Huawei has stated that its system works using an Internet of Things (IoT) mechanism and can be used across different devices including smartphones, smart speakers and sensors. The system will initially launched in China with a global expansion in the works.

Richard Yu, CEO, Huawei consumer division stated, "If we cannot use [Android] in the future, we can immediately switch to HarmonyOS." The announcement comes as the US government's timeline of 90 days to Google for working with Huawei is about to be up.

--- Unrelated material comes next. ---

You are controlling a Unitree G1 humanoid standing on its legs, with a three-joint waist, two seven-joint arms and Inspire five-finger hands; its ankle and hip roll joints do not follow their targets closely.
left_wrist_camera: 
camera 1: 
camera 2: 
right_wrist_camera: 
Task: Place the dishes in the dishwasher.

HarmonyOS is an open-source OS, much like Android and the company is already working with developers on designing apps for the platform. The company states that the aim of the system is to create a single software that can work with a range of devices with different memory capacities and bandwidths. The system will first be used on "smart screen products," such as TVs and then will be used on wearables and car systems.

Huawei Logo At Mobile World Congress
A logo sits illumintated outside the Huawei booth on day 2 of the GSMA Mobile World Congress 2019 on Feb. 26, 2019 in Barcelona, Spain. (David Ramos/Getty Images)

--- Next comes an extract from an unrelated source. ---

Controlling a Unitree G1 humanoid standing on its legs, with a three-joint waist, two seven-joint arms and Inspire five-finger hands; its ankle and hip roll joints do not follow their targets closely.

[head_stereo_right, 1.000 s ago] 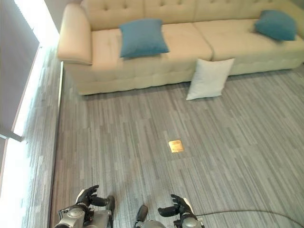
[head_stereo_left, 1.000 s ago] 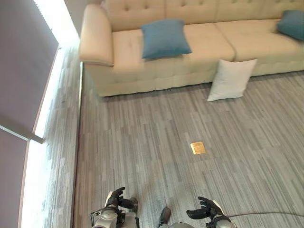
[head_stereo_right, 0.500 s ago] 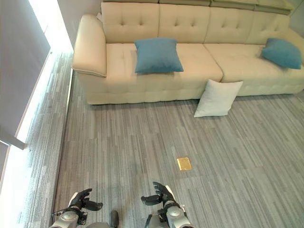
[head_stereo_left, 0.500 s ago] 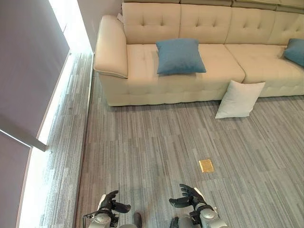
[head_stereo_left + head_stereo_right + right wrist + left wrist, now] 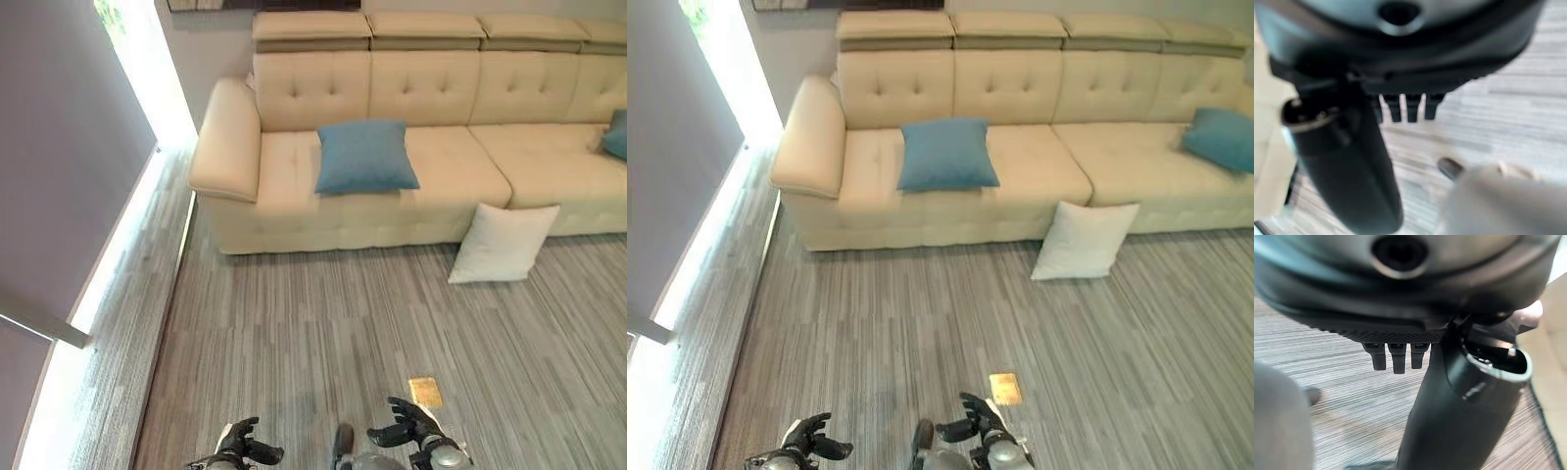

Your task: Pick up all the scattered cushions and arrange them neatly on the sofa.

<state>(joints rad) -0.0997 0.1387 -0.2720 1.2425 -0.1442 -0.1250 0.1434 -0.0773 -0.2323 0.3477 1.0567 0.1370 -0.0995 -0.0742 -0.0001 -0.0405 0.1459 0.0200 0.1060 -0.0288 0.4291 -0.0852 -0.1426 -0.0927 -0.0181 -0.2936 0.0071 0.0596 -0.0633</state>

While Huawei hails the system as a singular one for all IoT devices, it will have to compete with the likes of Android and iOS, which have a large database of apps and developer support. Yu has claimed that while Huawei would prefer to use the Android operating system, it will not be difficult for global users to migrate to HarmonyOS. He has stated that moving to the new OS, will take one or two days for existing users and termed the process as "very convenient.

While the arrangement is seen as a stop-gap one as access to Android has been blocked for the company, market analysts such Neil Patel from Counterpoint Research term it as an opportunity for the company to create a unified platform for China. The biggest scope for the system exists in China as the country uses a downgraded version of Android, which might be easily replaced, unlike the one for full-fledged users.

The key to its success will remain developer support, which will provide access to differentiated apps and features for users.